Acidez y mala digestión: ¿por qué tu estómago está que arde?

Acidez y mala digestión: ¿por qué tu estómago está que arde?

Sentis un fuego, un ardor que te sube, y a veces, dolor de panza, como si tu estómago estuviera en llamas. Y no solo eso: cada vez que comés algo, la molestia reaparece.

La acidez es una irritación en el esófago provocada, principalmente, por los ácidos estomacales, que son los encargados de ayudar a procesar los alimentos. Lo cierto es que no hay una edad para padecerla, pero cada vez son más las personas de entre 25 y 40 años que la sufren.

 

¿POR QUÉ PASA?

Es clave saber que no se trata solamente de una cuestión física, sino que también influyen (y mucho) los hábitos cotidianos, la alimentación y la calidad de vida que llevamos. En definitiva, nuestro estómago también nos habla y envía señales claras de que algo no anda bien.

A la sensación de ardor, quemazón y opresión en el abdomen, pueden sumarse síntomas como náuseas, vómitos, calambres en el estómago o un sabor amargo en la boca.

Y si bien las causas pueden ser varias, lo que más pesa es el desorden que llevamos en nuestra rutina diaria. Si prestás atención, muchas veces no respetamos horarios, comemos mal y rápido.
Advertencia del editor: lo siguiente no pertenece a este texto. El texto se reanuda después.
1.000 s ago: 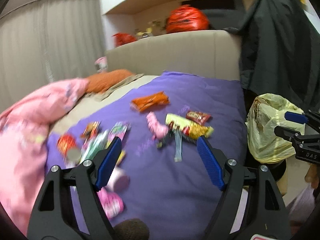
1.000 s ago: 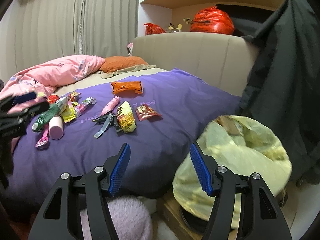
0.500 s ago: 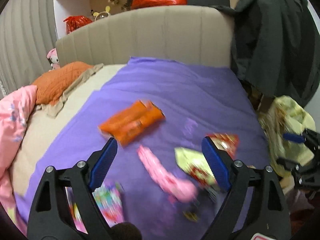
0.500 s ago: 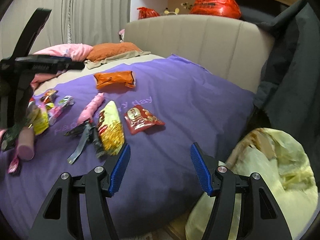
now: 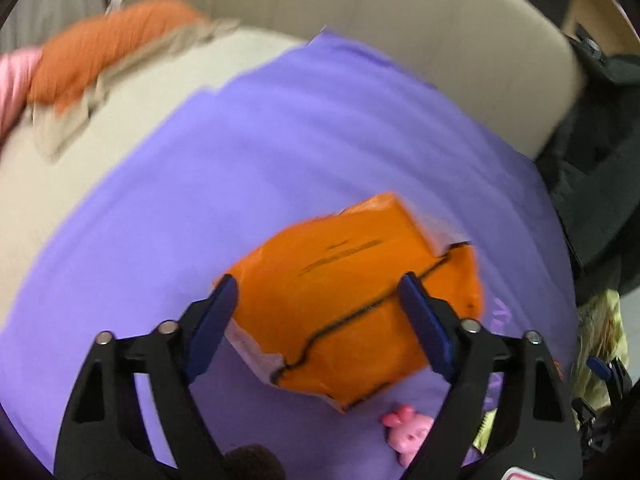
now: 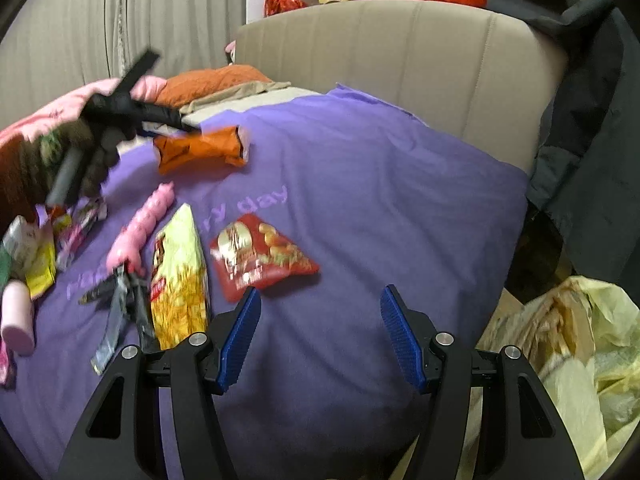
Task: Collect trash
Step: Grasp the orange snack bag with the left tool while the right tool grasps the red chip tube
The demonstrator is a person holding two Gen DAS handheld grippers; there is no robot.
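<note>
Covering the bed, a purple blanket (image 6: pixel 360 168) holds scattered wrappers; both grippers' jaws gape wide, empty.

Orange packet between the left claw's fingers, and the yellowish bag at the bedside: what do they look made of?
The orange packet looks like thin plastic film, fairly matte: it creases, and a pale inner layer shows at its torn edge. The left claw is open around it. The yellowish bag looks like thin, crinkly, semi-translucent plastic, with the contents showing faintly through.
</note>
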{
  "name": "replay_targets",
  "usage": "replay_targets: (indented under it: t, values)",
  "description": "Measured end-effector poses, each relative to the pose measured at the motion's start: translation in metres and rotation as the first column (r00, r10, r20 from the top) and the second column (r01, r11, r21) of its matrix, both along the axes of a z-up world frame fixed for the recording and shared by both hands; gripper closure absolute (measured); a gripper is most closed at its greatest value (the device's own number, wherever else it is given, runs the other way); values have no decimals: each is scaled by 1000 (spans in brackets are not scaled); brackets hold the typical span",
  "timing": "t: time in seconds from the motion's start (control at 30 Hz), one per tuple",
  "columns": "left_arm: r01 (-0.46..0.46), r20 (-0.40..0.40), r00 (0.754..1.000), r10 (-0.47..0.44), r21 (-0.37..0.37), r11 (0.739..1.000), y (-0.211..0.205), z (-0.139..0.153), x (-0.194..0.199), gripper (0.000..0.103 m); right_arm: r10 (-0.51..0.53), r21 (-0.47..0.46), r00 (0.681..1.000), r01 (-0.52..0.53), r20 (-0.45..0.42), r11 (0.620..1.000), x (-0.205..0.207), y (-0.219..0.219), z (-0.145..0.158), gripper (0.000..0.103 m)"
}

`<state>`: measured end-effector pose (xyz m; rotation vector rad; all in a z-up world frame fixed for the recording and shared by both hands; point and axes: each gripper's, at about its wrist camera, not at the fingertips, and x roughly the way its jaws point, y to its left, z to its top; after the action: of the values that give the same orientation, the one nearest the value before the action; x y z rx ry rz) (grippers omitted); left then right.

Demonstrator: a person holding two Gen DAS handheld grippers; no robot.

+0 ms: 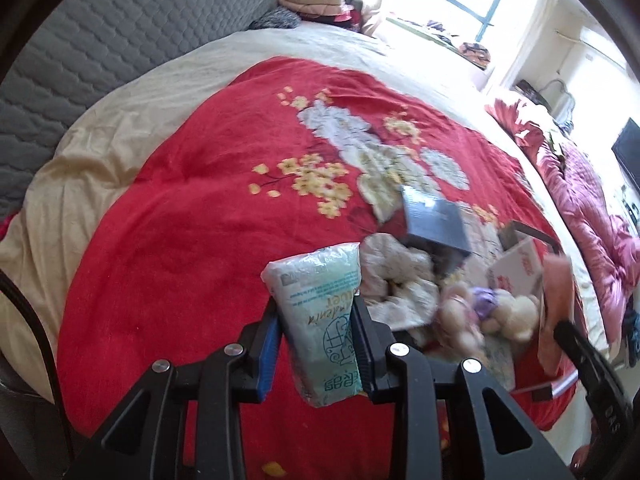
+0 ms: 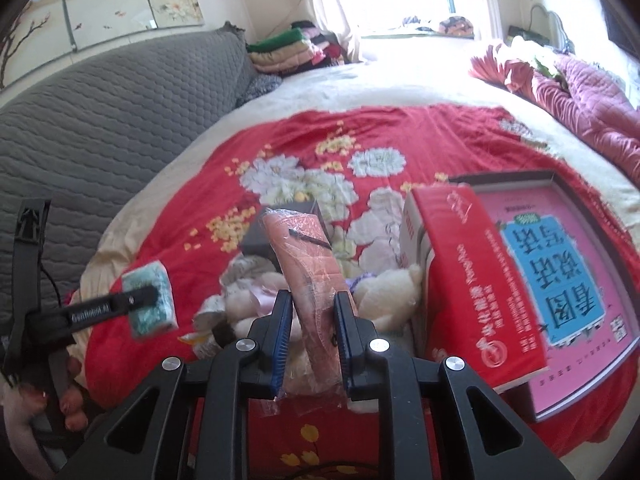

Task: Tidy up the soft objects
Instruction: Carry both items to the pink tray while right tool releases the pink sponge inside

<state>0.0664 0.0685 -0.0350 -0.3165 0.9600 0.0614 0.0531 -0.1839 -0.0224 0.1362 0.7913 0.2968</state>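
My left gripper (image 1: 316, 312) is shut on a pale green tissue pack (image 1: 320, 304) and holds it above the red flowered blanket (image 1: 180, 208); pack (image 2: 150, 304) and gripper (image 2: 136, 300) also show at the left of the right wrist view. My right gripper (image 2: 310, 304) is shut on a plastic-wrapped orange pack (image 2: 308, 268), held over a pile of soft toys: a cream plush bear (image 2: 392, 292), crumpled cloth (image 1: 396, 272), and a bear (image 1: 516, 312) in the left wrist view. The orange pack (image 1: 556, 304) shows blurred at the right there.
A red carton (image 2: 472, 280) leans on a large flat pink-and-blue box (image 2: 568, 272) at the right. A dark box (image 1: 436, 224) lies behind the toys. A grey quilted headboard (image 2: 100, 120), folded blankets (image 2: 280, 52) and a pink quilt (image 2: 580, 92) border the bed.
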Motion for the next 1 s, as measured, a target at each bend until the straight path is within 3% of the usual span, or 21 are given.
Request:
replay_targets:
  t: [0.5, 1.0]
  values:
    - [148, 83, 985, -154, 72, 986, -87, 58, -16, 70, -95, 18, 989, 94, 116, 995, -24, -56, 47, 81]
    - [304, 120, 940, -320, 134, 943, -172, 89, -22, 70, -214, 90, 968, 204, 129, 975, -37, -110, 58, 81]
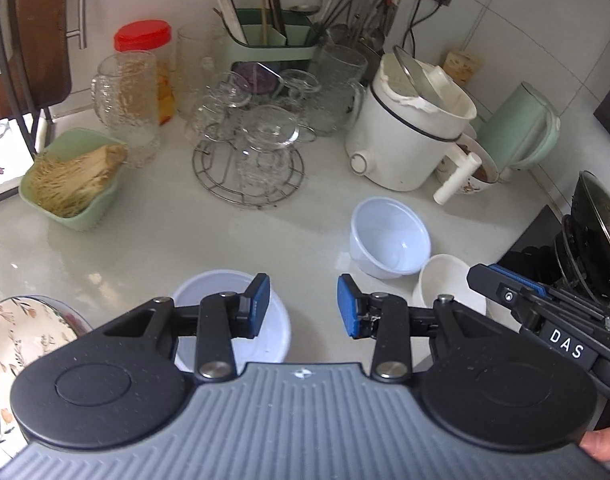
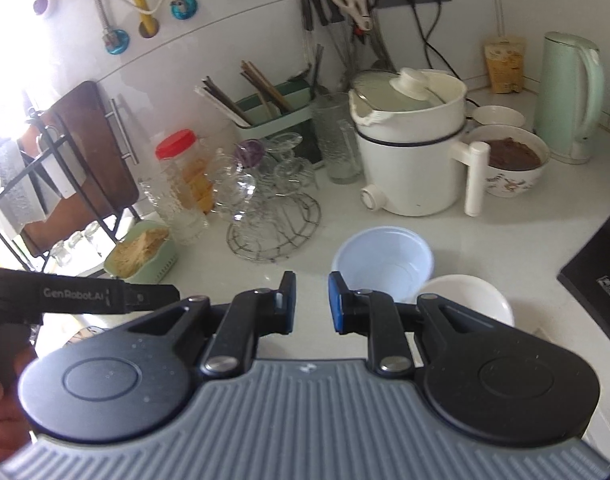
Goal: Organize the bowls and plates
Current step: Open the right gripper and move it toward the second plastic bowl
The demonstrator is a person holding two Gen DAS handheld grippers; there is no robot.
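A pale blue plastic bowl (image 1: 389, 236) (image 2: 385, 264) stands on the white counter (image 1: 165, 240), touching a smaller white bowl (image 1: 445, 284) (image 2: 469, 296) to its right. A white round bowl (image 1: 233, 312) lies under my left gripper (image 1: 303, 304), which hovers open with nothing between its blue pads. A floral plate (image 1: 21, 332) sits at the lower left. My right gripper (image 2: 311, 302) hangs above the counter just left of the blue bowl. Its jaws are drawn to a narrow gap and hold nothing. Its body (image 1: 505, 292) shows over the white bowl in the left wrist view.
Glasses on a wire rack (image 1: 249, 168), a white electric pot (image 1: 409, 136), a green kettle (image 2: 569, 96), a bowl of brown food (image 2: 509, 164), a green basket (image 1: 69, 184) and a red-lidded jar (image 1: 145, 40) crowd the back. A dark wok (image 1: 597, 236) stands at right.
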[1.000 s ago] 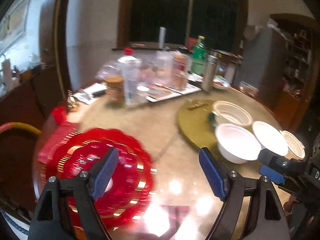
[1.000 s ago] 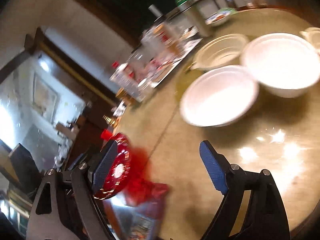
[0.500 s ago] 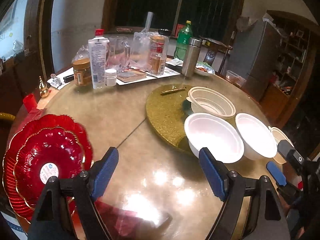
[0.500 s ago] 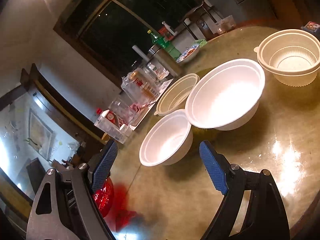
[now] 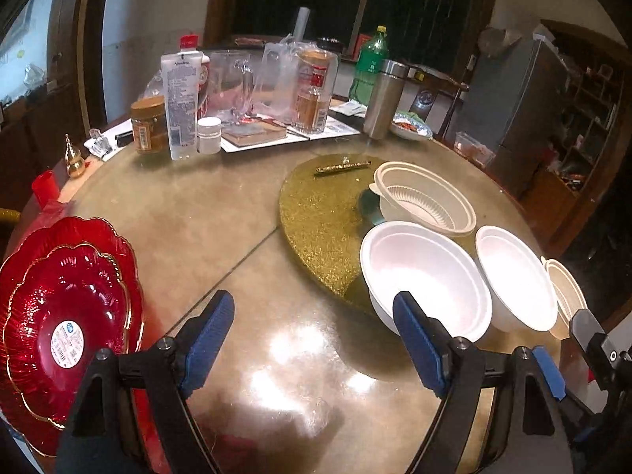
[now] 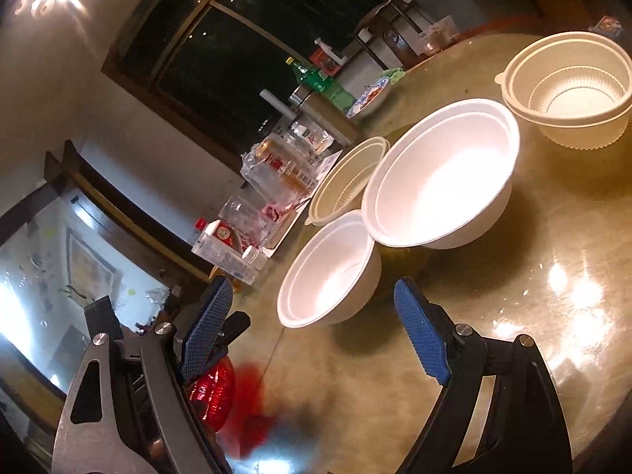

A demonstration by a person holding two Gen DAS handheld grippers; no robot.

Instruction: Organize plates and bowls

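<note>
Two stacked red scalloped plates (image 5: 67, 316) lie at the table's near left edge; they show in the right wrist view (image 6: 213, 395) too. Two white bowls (image 5: 426, 276) (image 5: 517, 276) stand side by side at the right, also in the right wrist view (image 6: 331, 268) (image 6: 442, 173). A cream ribbed bowl (image 5: 426, 201) stands behind them on a gold round mat (image 5: 320, 213). Another cream bowl (image 6: 568, 91) stands at the far right. My left gripper (image 5: 312, 343) is open and empty above the table, between plates and bowls. My right gripper (image 6: 316, 335) is open and empty, just short of the smaller white bowl.
Bottles, jars, a clear jug and a steel flask (image 5: 383, 98) crowd the back of the round table (image 5: 221, 213). A small dish of food (image 5: 410, 126) sits behind the flask. Cabinets stand at the right.
The left gripper has swung right, from over the red plates to the table's middle. The right gripper has turned toward the bowls and steadied. Both stayed open.
</note>
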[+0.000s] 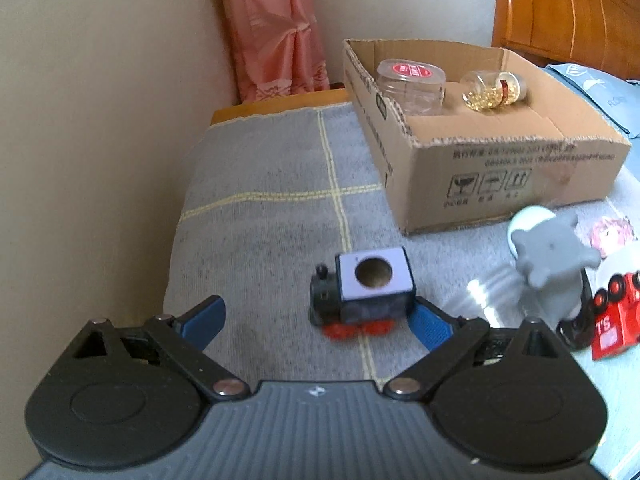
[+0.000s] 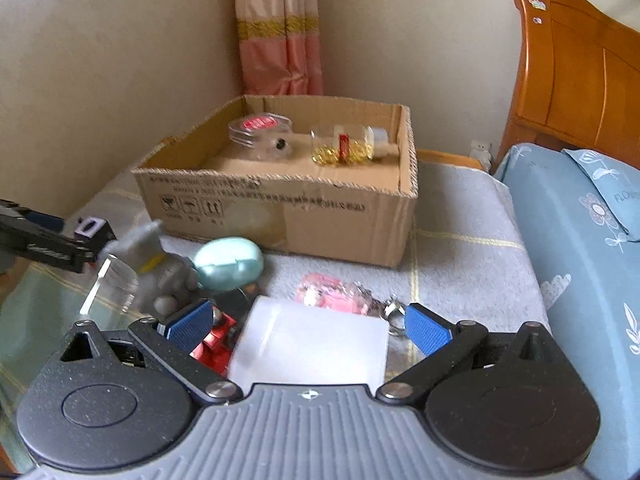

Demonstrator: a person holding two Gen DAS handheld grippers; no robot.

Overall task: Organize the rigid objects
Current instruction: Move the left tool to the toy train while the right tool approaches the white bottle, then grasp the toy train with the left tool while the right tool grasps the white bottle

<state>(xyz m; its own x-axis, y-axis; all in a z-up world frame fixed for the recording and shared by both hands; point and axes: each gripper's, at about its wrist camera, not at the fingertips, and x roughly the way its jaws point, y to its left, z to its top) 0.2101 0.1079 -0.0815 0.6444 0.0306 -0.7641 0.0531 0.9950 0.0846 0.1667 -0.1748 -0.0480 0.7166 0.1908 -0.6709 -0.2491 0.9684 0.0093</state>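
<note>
A toy train (image 1: pixel 360 300) with a pale cube top and red wheels stands on the grey cloth (image 1: pixel 260 240). It sits between the fingers of my open left gripper (image 1: pixel 316 322), close to the right pad, and I cannot tell whether they touch. My right gripper (image 2: pixel 308 326) is open around a white translucent container (image 2: pixel 312 344), and the pads stand clear of its sides. A red toy vehicle (image 2: pixel 214 346) lies by its left pad. The cardboard box (image 2: pixel 280 208) holds a clear jar with a red lid (image 2: pixel 260 136) and a bottle of gold bits (image 2: pixel 348 146).
A grey elephant toy (image 1: pixel 556 264), a teal egg-shaped case (image 2: pixel 228 264) and a pink keychain (image 2: pixel 332 292) lie in front of the box. One finger of my left gripper (image 2: pixel 60 254) reaches in from the left. The wall runs on the left, a blue pillow (image 2: pixel 580 240) and wooden headboard (image 2: pixel 580 72) on the right.
</note>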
A veces nos alimentamos al mismo tiempo que hacemos otras cosas y masticamos la comida casi sin digerirla, como si comer fuera una más de nuestras obligaciones.

Tené en cuenta si respetás las cuatro comidas (desayuno, almuerzo, merienda y cena) y dos posibles colaciones, porque el ácido del estómago necesita alimentos ya que, de lo contrario, empieza a “rebotar” contra las paredes del estómago y eso es lo que genera el malestar.

Los antiácidos de venta libre pueden ayudar a aliviar los síntomas, pero si después de unos tres días no afloja la quemazón, se recomienda visitar a un médico.

 

ESO QUE TE CUESTA “DIGERIR”

Los especialistas sostienen que el factor emocional influye muchísimo; de alguna manera, el sistema nervioso está conectado al aparato digestivo y por eso, todo aquello que nos pasa y que no pudimos “digerir” (y acá no hablamos precisamente de una comida) nos afecta.

Por eso, si sos de las que viven con acidez, andá un poco más profundo en tu interior y preguntate: “¿Qué es lo que me irrita en el fondo?”.

Una vez que destrabes ahí, el ardor puede ceder. Menos rojo, menos pitta

Para la medicina ayurvédica, la acidez es una manifestación de exceso de pitta -uno de los tres doshas para esta filosofía-. Cuando el agni (fuego digestivo) se altera, produce jugos gástricos en exceso que arden demasiado e irritan las mucosas del estómago y el esófago.

 

Si bien no hay alimentos “buenos” o “malos”, no todos reaccionamos a ellos de igual manera. Seguramente hay personas que comen cualquier comida sin alterarse, pero a aquellos con desequilibrio pitta hay alimentos que los afectan, porque contienen mucho “fuego” en su interior. Para identificarlos fácilmente, muchos de ellos son de color rojo, como la carne, el tomate, los morrones y los rabanitos.

 

ALCALINIZAR LA DIETA

Hay alimentos que no son rojos y que también pueden dar acidez, por ejemplo, los quesos, los pescados, los cítricos -aunque el limón, a diferencia de los demás, es calmante-, así como las bebidas con cafeína, el vinagre, el alcohol y la comida picante.

Debido a nuestra cultura y a nuestra dieta, que, en su mayoría, es acidificante, cuando comemos azúcares o harinas refinadas, carnes en general, leche vacuna o gaseosas estamos alimentándonos con un nivel de ácido aceptable pero que, en exceso, puede generar alteraciones. Por esto, nuestro cuerpo debe equilibrar comiendo más cantidad de alimentos alcalinizantes,tales como verduras crudas, frutas, semillas, cereales integrales y agua.

 

EN EL EMBARAZO

Por los cambios hormonales que tenemos durante este período, es más fácil que las zonas de alta presión que promueven la acidez estén más relajadas y sean propensas a sentir ardor, acidez y reflujo, porque el útero crece y es más probable que el ácido del estómago pase al esófago.

En estos casos, el tratamiento es el mismo que para cualquier paciente, pero comiendo en pequeñas porciones y más seguido ya que durante el embarazo es muy común la sensación de pesadez después de las comidas. Otro consejo es no acostarse apenas termines de comer, sino esperar por lo menos 40 minutos -en el caso de la cena, lo ideal es comer dos horas antes de meterte en la cama- y dejar de lado los alimentos pesados y suculentos.

También conviene evitar la ropa ajustada en cintura y abdomen para no ejercer más presión sobre el estómago.